There’s a very human tendency to view ourselves as outside the world. What I mean is that we feel we are IN the world, but we remain APART from it. We are dualists. We think “there’s me” and “there’s the world”.
How did we get here? Just parachuted into it? Dropped down from outer space? We talk about “Nature” or the “the natural world” as if that’s something other than ourselves. As if it’s a place we can visit, and then leave again.
But that’s all a sort of delusion, isn’t it?
There is no “me” separate from “the world” or from “Nature”. We didn’t land on Earth from an alternate universe, we emerged within it, live within it, die within it. There is nowhere else. (Or if there is, we have no way of knowing that)
Yet, this sort of division persists, doesn’t it?
In fact, it seems this is a crucial and necessary part of being human. Our brain has evolved the ability to create what some call, “a necessary distance” between the flows of energy, information and materials pouring through ourselves and the planet we live on.
We are great pattern spotters, we humans. We see patterns, analyse them, name them, categorise and label them, then we can re-cognise them very quickly. We create maps in our minds. We create a “you map”, a “me map” and a “we map”, as Dan Siegel says in “Mindsight”. These maps contribute greatly to our sense of self, as well helping us to recognise others and develop confidence and belief in our relationships.
Our linguistic abilities are used to create the names and labels and to think about whatever we are applying them to, as well as enabling us to communicate about them. We use words, symbols and metaphors to take these processes of analysis and recognition to whole new levels. These are some of our super-powers as humans. They enable us to literally, and metaphorically, grasp the world in which we live.
To do all those things requires us to step back from the flow of experience. We use this “necessary distance” to momentarily step aside, to enable us to see more clearly, understand more deeply. With this comes this sense that we are “apart”. That there is “me” and “The Other”. When, in reality, there is only ONE, and we live inextricably IN the flux and the flow.
I don’t like judgements. They stop thought. But we need them. It’s just we need to be able to let them go more easily than we make them as our understanding deepens, as we see more and more connections, envisage the contexts in which whatever we are examining exists.
So, it’s interesting to me, to take the old school philosophical spiritual practice of “the view from on high”, literally from time to time. To climb up somewhere, to take the time to gaze towards the horizons, to see the landscape unfolding in front of me.
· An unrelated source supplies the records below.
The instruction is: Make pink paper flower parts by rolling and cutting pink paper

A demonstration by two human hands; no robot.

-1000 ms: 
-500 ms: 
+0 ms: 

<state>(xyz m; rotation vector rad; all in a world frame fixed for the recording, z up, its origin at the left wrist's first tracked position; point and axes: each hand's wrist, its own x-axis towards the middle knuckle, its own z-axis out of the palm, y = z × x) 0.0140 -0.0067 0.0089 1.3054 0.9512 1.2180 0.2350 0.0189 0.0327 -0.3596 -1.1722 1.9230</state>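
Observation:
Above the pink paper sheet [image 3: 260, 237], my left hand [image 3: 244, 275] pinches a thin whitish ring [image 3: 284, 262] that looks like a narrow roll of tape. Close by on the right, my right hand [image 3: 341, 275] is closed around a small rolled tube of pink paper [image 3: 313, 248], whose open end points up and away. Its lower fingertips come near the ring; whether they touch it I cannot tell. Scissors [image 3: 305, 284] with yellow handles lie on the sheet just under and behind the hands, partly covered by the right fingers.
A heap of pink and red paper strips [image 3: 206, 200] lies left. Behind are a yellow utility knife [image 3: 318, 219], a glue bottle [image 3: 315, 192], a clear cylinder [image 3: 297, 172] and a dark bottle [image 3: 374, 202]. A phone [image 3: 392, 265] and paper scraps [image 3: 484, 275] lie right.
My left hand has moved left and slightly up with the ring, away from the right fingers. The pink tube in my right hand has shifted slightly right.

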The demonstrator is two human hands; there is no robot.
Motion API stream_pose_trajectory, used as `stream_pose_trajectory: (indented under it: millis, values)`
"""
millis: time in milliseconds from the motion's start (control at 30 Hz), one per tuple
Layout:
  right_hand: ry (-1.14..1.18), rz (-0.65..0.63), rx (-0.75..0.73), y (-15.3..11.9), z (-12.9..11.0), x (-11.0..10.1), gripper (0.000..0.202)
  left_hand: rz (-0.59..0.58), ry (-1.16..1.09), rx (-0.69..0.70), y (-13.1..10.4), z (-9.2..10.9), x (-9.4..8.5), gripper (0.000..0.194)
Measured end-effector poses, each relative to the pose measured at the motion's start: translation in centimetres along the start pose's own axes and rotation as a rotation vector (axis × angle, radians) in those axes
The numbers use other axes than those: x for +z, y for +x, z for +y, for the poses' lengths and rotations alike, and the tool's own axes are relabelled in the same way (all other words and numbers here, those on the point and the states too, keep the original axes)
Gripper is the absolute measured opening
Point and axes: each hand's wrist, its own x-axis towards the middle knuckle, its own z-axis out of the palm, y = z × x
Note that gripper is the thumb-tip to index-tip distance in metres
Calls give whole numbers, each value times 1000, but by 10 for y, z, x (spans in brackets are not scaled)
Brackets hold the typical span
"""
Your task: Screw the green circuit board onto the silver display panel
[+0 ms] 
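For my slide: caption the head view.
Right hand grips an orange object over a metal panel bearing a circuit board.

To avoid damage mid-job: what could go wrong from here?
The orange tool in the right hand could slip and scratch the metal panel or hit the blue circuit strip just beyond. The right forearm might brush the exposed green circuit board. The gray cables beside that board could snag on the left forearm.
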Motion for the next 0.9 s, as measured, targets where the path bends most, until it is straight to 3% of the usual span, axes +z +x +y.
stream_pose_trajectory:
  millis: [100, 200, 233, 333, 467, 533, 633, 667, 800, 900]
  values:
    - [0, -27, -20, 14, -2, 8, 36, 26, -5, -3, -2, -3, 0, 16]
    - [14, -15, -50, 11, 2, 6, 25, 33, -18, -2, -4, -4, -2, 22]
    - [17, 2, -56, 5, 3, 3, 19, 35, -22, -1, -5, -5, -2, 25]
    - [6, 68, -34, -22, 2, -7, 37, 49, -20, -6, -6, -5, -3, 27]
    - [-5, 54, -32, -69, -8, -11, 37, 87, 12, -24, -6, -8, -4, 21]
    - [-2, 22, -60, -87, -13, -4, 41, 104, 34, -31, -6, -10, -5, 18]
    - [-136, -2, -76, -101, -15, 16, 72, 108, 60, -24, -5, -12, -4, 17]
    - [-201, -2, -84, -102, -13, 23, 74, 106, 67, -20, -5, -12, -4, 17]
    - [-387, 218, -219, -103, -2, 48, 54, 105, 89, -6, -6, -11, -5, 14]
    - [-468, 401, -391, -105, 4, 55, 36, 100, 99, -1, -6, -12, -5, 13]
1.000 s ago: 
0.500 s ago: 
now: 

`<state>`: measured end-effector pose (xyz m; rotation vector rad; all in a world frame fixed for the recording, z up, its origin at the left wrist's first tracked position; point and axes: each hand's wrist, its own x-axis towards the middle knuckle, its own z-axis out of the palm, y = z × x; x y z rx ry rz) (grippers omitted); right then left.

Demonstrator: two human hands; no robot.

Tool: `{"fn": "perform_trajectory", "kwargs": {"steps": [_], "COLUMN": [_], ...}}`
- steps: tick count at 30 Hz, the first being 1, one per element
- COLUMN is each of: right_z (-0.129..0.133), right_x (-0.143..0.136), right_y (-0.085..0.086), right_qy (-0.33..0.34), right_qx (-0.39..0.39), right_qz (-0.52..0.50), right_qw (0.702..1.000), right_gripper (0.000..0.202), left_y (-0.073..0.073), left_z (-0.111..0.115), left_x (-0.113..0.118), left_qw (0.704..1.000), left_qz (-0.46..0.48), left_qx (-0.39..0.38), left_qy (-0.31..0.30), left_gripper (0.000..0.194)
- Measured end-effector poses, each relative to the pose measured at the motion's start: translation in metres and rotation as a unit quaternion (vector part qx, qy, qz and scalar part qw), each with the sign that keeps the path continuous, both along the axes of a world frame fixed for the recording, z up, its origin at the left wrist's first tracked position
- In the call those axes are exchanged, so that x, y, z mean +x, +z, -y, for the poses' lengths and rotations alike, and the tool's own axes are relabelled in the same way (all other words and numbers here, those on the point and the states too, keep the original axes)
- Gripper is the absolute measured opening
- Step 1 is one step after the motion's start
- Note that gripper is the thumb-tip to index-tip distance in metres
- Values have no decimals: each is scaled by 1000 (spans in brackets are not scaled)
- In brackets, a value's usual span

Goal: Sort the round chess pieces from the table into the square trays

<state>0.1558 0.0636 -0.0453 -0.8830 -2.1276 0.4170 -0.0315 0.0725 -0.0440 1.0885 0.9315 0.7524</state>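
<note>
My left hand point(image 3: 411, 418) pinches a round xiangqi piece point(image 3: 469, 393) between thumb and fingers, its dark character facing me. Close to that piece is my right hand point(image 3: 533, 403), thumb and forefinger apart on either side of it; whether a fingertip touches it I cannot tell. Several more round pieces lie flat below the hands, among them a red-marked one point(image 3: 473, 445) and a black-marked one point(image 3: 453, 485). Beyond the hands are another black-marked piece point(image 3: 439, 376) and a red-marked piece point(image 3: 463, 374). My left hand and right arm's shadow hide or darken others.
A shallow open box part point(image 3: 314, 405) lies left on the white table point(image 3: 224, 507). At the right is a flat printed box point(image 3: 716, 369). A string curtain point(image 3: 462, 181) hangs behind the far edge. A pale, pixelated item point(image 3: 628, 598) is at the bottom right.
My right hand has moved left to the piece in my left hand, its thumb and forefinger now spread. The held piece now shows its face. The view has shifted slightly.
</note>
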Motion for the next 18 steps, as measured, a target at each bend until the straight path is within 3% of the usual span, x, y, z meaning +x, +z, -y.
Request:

To see the “bigger picture”.
This photo is one I took the other day when standing outside the Alcazar in Segovia. I’m pretty sure that what caught my eye was the church. It seems to stand alone. Almost in the middle of nowhere. But as I framed the shot my eye was led from the church to the winding road which my mind then followed to the top of the hill. Up on the ridge I could see buildings. A lot of buildings. So not a church in the middle of nowhere at all. But still, a church set apart somehow. The curve of the road was immediately appealing and I made sure I included it in the camera frame.
Now that I look at this image I see, yes, the church, that physical symbol of the spiritual connected to the village at the top of the hill by a winding, beautifully curving road. You could argue the road leads to the church. Or you could see the road as leading from the church to the town where people live. In other words, you can see the church, the town AND the connection all at once. I find that immensely pleasing.
I don’t know if that will get you thinking about the place of the spiritual in human life. It might. Or maybe it will get you thinking about connections, contexts and the illusions of separateness?
Ah, before I go, one other thing……see the wall someone has built just to the left of the church and the road? Someone has claimed this piece of the Earth as their own and built a wall around it to strengthen their feeling of separateness. Most people live in the village on the ridge, or so it seems to me. Not many live behind the wall.
Oh yes, walls again. We are hearing a lot about them these days. Both literal walls, to separate Americans from Mexicans, or Palestinians from Israelis, and the toxic and divisive “US AND THEM” walls which divide “natives” from “immigrants”.
But it’s all one world, huh? We share the same planet, the same air, the same water, the same place in the evolutionary path of Life.
It’s a bit of a challenge isn’t it? To see differences and separations but to see them as inextricably connected in a bigger picture.